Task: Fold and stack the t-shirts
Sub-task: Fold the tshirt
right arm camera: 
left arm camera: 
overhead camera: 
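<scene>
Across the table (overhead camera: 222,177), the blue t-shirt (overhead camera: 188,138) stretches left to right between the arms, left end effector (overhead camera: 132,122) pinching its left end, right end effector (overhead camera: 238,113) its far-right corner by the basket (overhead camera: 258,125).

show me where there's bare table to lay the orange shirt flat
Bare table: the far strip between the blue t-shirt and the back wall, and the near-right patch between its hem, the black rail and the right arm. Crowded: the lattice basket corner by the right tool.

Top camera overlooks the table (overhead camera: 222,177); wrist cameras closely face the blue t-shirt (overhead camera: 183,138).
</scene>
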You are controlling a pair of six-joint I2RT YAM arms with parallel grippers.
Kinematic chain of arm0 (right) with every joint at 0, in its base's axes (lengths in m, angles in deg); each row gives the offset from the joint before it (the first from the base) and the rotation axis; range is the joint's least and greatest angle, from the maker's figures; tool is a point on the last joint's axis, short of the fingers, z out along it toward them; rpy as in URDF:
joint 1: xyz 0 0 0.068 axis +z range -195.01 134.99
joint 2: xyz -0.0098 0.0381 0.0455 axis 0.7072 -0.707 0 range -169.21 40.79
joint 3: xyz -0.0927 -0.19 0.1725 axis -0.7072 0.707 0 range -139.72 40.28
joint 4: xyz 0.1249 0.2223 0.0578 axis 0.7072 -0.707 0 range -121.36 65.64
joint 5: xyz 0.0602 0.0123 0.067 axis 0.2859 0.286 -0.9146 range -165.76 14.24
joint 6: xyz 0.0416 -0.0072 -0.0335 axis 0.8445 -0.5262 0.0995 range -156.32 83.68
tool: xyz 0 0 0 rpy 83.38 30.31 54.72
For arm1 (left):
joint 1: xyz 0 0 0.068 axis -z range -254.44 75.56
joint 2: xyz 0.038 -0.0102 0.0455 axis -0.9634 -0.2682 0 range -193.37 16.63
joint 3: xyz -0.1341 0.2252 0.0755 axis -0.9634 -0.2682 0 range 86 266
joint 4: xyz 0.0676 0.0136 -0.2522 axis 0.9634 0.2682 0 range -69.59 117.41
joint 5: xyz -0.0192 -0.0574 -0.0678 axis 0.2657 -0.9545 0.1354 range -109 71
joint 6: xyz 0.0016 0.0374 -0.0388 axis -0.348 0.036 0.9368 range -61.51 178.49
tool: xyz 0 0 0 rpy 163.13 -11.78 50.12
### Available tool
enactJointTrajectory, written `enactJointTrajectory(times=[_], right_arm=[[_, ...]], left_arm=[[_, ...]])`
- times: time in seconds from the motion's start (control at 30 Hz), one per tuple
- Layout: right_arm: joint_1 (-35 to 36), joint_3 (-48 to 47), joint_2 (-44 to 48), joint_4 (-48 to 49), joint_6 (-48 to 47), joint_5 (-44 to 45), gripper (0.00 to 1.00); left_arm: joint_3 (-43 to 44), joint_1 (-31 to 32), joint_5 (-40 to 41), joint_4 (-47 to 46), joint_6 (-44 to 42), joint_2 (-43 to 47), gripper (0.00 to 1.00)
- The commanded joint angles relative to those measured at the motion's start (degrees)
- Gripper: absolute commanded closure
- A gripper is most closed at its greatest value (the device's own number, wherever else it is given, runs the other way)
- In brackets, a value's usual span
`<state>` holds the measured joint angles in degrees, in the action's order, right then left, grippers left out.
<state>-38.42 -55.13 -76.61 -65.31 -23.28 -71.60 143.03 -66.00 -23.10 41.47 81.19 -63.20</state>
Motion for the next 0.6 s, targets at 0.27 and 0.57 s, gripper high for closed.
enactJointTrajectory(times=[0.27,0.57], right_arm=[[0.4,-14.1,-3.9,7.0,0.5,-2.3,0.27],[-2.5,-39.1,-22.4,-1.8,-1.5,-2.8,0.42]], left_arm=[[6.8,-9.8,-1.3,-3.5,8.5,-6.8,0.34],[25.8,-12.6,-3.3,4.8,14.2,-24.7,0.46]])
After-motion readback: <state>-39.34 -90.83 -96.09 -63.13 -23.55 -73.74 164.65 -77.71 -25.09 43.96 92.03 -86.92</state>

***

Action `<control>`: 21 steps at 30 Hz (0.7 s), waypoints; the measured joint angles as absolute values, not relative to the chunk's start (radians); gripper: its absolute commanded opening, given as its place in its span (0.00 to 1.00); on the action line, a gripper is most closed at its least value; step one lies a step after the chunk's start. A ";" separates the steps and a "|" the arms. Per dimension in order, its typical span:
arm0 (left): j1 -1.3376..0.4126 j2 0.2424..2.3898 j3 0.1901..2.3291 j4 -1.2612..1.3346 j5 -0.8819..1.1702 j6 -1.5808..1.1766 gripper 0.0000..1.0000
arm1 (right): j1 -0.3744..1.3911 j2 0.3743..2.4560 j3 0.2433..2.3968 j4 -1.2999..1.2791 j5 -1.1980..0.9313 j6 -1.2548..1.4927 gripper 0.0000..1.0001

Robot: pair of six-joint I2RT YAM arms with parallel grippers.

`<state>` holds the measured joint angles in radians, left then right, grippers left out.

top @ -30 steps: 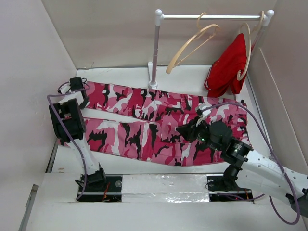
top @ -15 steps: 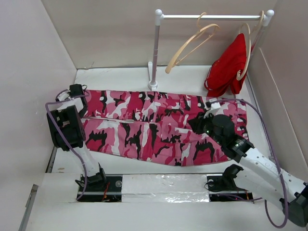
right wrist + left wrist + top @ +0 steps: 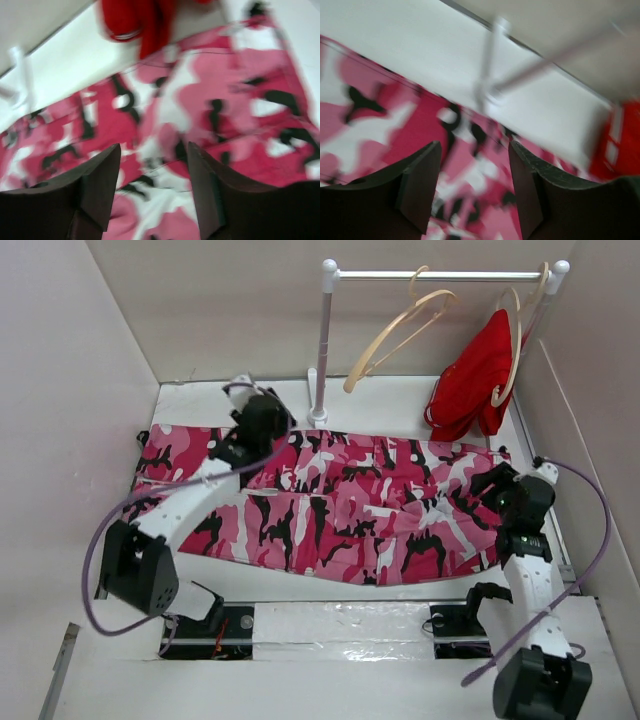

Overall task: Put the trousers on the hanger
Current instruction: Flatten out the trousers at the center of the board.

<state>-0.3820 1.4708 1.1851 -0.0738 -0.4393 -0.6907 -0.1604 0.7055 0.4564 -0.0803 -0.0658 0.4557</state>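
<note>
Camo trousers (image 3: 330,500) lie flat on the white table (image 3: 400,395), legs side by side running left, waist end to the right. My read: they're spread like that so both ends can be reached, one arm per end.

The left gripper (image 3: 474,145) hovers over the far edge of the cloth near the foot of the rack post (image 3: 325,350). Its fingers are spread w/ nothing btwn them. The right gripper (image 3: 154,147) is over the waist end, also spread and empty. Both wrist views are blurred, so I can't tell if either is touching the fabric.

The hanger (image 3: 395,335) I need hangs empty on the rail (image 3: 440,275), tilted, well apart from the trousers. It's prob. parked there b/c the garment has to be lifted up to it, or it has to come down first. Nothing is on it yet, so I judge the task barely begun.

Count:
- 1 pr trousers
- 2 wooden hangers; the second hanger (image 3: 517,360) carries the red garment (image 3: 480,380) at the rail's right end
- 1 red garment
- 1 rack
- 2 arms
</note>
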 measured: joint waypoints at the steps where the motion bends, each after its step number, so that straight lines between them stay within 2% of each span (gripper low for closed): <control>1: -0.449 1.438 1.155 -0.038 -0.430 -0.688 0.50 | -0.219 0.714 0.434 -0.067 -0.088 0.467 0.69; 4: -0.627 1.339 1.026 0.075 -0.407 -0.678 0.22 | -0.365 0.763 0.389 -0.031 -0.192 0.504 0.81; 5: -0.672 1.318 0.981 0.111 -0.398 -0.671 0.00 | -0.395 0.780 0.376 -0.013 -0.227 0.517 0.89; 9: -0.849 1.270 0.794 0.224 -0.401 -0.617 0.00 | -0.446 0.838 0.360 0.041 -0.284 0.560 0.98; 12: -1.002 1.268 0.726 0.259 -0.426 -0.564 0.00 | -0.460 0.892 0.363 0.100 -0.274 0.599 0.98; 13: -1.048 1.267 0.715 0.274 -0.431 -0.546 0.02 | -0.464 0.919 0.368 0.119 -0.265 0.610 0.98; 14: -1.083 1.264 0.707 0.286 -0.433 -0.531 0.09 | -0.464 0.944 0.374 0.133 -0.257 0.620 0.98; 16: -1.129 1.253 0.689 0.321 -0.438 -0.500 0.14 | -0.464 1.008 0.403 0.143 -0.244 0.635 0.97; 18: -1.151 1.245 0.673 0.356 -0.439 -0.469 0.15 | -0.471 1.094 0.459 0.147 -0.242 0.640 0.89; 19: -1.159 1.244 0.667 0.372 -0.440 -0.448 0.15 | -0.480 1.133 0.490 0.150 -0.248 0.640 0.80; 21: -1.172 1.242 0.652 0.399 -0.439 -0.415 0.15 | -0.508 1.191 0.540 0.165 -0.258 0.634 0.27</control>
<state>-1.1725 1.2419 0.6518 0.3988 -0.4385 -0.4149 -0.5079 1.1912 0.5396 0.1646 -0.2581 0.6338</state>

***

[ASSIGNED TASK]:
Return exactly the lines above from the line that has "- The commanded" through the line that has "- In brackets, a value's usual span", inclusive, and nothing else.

[THE ANSWER]:
- The commanded joint angles relative to those measured at the motion's start (degrees)
- Gripper: absolute commanded closure
- A gripper is most closed at its greatest value (the device's own number, wherever else it is given, runs the other way)
- In brackets, a value's usual span

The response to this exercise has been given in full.